I just had the weirdest experience. I'm sitting in the speaker's lounge at the conference. I happened to glance at the iBook next to me and saw the blog entry that I just wrote up on the screen.
That doesn't happen every day.
(Let's see if it happens again when I post this entry.)
I've been deleting more and more spam comments from my blog recently. I'm this close to hacking MT to call SpamAssassin before allowing a comment to actually post.
Am I the first? Has someone else already done the work? Google hasn't located anything relevant for me. And I figure it'll be a 5-10 minute hack once I get back into the MT codebase again.
Phil is talking about Ruby. Again, semi-realtime notes on Ruby.
Ruby is roughly 10 years old now. Matz liked Perl's text processing but didn't think that Python was OO enough. It's more of a Perl/SmallTalk blend. Classes, methods, objects, exceptions, message passing, iterators, closures, garbage collection, etc. And it's multi-platform, of course.
Back in 2000, Phil used a lot of Perl but found OO Perl tedious.
Why learn Ruby? It has a similar syntax but is different enough in some places to make you think differently. Strings, hashes, arrays, etc. Ruby can use any object as a key to a hash. Regexes, here-docs, etc.
@ means instance variable inside a class, not an array. The $ denotes global scope variable. @@ denotes a class variable. Semi-colons are optional at the end of line. Parens are optional in method calls.
False and nil are false. But 0 and '0' are true. Everything is an object.
Smaller community for Ruby, but that's okay.
Lots of interesting on-screen examples that I can't reproduce easily, so I'll just watch.
Bruce is discussing various replication schemes for PostgreSQL database servers. These are nearly real-time notes, so they're a bit sketchy.
Each use has slightly different requirements. Fast or slow line, on-line 24/7 or only part time, etc.
Given a particular usage, which method do you use?
Talk is half done, but I'm off to a Ruby talk now...
I'm attending the session about MySQL and Pogo Linux. They've partnered to produce a turnkey rack-mounted MySQL server that comes with a MySQL support agreement built into the price. (press release)
Erik Logan is speaking with David Axmark.
Pogo specializes in hardware. They add a tuned RedHat and MySQL to create the product. They're centralizing support for the hardware, OS, and MySQL. If it's a MySQL issue, the MySQL folks will handle it.
Their product is called the DataWare Database Appliance.
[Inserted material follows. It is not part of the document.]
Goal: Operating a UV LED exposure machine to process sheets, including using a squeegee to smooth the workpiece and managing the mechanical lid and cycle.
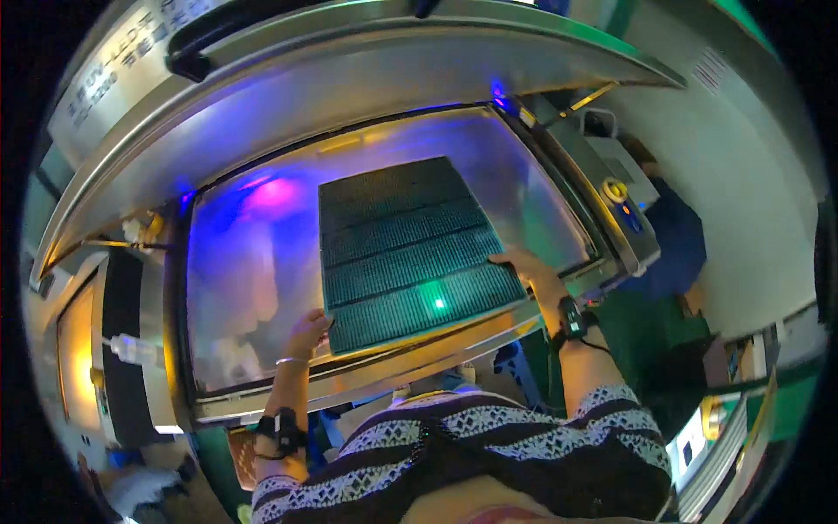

Dual Intel Xeons w/Hyper Threading, 15K RPM SCSI drives, battery-backed RAID-10 with write cache. Total RAM capacity is 16GB.
Not sure about the default filesystem. I'm guessing ext3 or ReiserFS.
There's a liberal warranty that allows for vendor approved upgrades and enhancement. They're talking about integrated backup options as well.
The specs are still in flux too. Not sure how much storage will be on by default. 36GB or 72GB drives? Probably 6x36GB to start.
I slept in today. But others did not. Phil Windley and Michael Radwin both blogged about Tim's keynote. Sounds like a lot of what Tim's been saying in recent years.
Ray and I met up with some of the MySQL folks for dinner and headed to a local Spanish restaurant. Good stuff. I have a picture of Monty and David that I need to extract from my camera.
After that, we came back to watch the State of the Union presentations: Larry, Guido, Shane, and David/Monty. Interesting tidbits: Guido is leaving Zope. Larry will have to get "real job" again someday.
Finally, we spent some time at the always excellent ActiveState party. I have a pic or two from that too.
Now (Wednesday morning), I'm catching up on e-mail and working on my Friday presentations. Lunch just started. It's sponsored by Microsoft. How odd is that?
I don't get this one at all, but it sure is funny.
From: "" <request_81@chiche.com>
To: <jeremy@zawodny.com>
Subject: Dimensional Warp Generator Needed ojljhbjgorq
Date: Wed, 09 Jul 03 11:01:21 GMTGreetings,
We need a vendor who can offer immediate supply.
I'm offering $5,000 US dollars just for referring a vender which is (Actually RELIABLE in providing the below equipment) Contact details of vendor required, including name and phone #. If they turn out to be reliable in supplying the below equipment I'll immediately pay you $5,000. We prefer to work with vendor in the Boston/New York area.
1. The mind warper generation 4 Dimensional Warp Generator # 52 4350a series wrist watch with z80 or better memory adapter. If in stock the AMD Dimensional Warp Generator module containing the GRC79 induction motor, two I80200 warp stabilizers, 256GB of SRAM, and two Analog Devices isolinear modules, This unit also has a menu driven GUI accessible on the front panel XID display. All in 1 units would be great if reliable models are available
2. The special 23200 or Acme 5X24 series time transducing capacitor with built in temporal displacement. Needed with complete jumper/auxiliary system
3. A reliable crystal Ionizor with unlimited memory backup.
4. I will also pay for Schematics, layouts, and designs directly from the manufature which can be used to build this equipment from readily available parts.
If your vendor turns out to be reliable, I owe you $5,000.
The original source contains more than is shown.